TASK BRIEF.
Look below for the line that has "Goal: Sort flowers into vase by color". Set down the lines from there through the line that has "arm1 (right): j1", exactly as written.
··· SOURCE INFORMATION
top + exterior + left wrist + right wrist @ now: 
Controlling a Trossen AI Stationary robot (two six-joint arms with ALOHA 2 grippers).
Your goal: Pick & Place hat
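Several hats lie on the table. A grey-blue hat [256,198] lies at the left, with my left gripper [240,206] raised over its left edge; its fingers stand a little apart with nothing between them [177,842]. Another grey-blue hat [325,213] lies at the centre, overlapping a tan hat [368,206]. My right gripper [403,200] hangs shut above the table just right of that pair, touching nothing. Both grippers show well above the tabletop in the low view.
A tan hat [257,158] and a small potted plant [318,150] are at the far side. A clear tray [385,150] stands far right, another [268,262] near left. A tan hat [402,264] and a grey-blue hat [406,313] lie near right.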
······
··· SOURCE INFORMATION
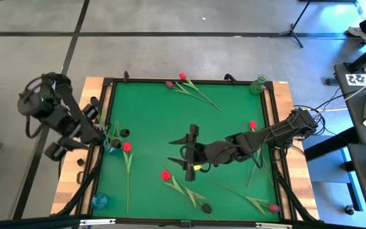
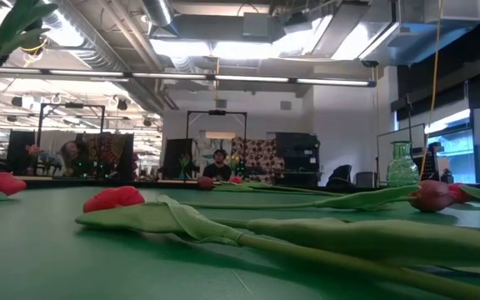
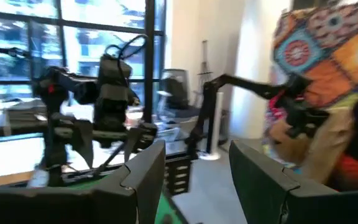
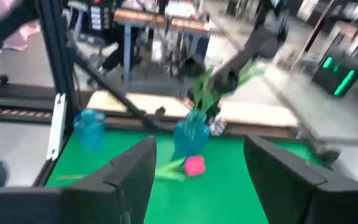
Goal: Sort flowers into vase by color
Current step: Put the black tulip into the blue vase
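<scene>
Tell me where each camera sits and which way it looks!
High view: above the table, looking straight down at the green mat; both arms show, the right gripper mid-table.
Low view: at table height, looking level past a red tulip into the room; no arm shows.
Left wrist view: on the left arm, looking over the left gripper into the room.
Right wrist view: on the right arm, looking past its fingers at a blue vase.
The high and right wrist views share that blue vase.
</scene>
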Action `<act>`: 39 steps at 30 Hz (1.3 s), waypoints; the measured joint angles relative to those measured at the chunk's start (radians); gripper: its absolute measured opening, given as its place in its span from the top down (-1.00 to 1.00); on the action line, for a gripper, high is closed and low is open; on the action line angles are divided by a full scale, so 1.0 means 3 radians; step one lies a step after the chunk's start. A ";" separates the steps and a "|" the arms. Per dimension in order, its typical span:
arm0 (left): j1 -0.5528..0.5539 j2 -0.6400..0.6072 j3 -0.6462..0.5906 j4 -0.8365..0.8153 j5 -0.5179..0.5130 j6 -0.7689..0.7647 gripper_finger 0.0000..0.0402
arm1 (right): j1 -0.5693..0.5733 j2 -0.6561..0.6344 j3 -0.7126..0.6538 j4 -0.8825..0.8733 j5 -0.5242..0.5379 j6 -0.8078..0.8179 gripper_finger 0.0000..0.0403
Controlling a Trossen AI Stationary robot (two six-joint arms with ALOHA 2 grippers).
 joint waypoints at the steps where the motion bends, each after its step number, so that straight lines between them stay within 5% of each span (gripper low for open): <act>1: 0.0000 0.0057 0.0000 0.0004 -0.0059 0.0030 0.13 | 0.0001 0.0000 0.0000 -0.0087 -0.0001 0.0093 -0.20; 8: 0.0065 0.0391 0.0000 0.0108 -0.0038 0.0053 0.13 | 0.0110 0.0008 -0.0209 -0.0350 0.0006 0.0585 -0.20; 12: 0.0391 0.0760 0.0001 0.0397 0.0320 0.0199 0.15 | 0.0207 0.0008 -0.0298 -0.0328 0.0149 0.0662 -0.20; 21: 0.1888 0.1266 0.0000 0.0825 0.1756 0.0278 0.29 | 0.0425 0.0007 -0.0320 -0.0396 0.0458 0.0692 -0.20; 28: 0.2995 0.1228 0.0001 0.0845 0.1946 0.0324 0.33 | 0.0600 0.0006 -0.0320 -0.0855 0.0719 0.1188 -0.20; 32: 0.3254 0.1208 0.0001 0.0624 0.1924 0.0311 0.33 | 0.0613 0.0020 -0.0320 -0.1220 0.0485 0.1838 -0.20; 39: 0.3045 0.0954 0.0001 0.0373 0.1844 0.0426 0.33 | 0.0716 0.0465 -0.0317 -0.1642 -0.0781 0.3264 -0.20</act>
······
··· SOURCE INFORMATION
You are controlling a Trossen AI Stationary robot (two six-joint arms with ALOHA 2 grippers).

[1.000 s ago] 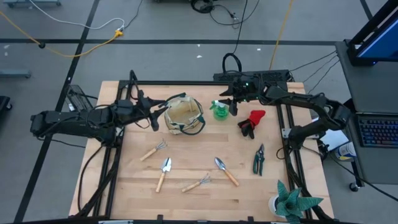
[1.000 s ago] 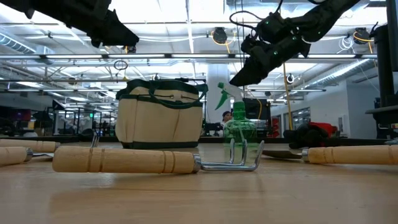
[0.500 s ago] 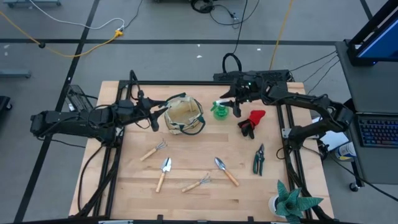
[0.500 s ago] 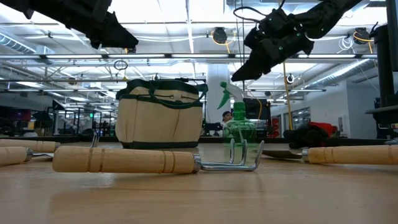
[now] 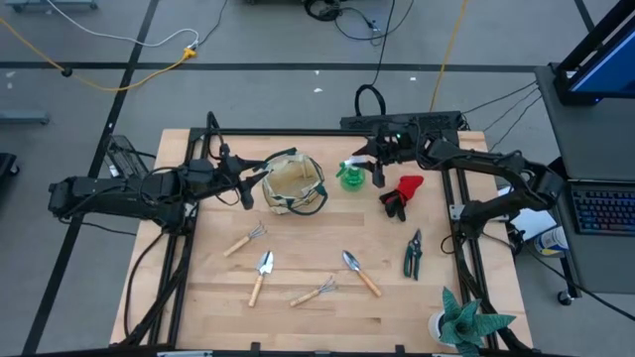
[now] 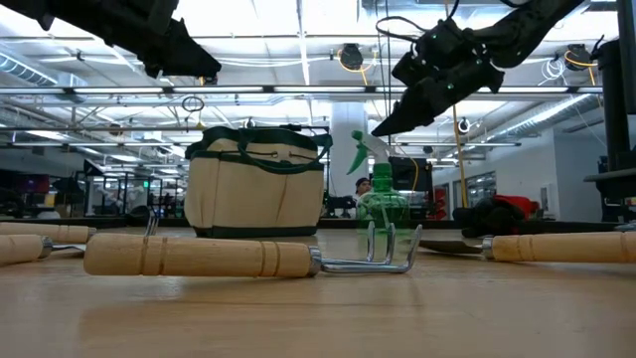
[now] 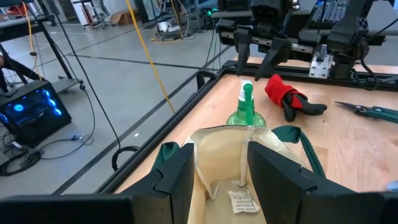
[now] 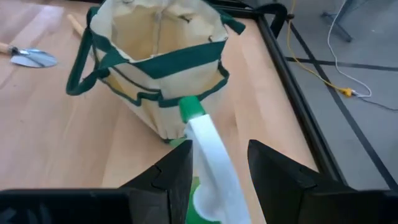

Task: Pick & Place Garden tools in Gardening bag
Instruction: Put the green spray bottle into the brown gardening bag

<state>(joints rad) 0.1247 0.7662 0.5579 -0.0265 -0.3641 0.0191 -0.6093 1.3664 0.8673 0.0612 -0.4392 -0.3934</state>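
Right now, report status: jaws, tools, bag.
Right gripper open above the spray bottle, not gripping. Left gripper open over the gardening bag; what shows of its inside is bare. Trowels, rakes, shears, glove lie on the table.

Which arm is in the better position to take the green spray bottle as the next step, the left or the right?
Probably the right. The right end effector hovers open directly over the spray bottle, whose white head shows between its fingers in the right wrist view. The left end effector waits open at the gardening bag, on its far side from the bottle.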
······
TASK SOLUTION.
Goal: Sort flowers into vase by color
Current step: Put the black tulip into the blue vase
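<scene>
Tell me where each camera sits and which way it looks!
High view: above the table, looking straight down at the green mat; both arms show, the right gripper mid-table.
Low view: at table height, looking level past a red tulip into the room; no arm shows.
Left wrist view: on the left arm, looking over the left gripper into the room.
Right wrist view: on the right arm, looking past its fingers at a blue vase.
The high and right wrist views share that blue vase.
</scene>
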Action `<act>`: 39 steps at 30 Hz (1.3 s), waypoints; the measured joint angles relative to those measured at the chunk's start (radians); gripper: its absolute measured opening, given as its place in its span from the top down (-1.00 to 1.00); on the action line, for a gripper, high is closed and low is open; on the action line angles are divided by a full scale, so 1.0 means 3 radians; step one lies a step after the chunk's start. A ";" separates the steps and a "|" the arms. Per dimension in order, its typical span:
arm0 (left): j1 -0.5528..0.5539 j2 -0.6400..0.6072 j3 -0.6462..0.5906 j4 -0.8365..0.8153 j5 -0.5179..0.5130 j6 -0.7689..0.7647 gripper_finger 0.0000..0.0402
arm1 (right): j1 -0.5693..0.5733 j2 -0.6561..0.6344 j3 -0.7126..0.6538 j4 -0.8825..0.8733 j5 -0.5242..0.5379 j6 -0.8078..0.8179 gripper_finger 0.0000..0.0403

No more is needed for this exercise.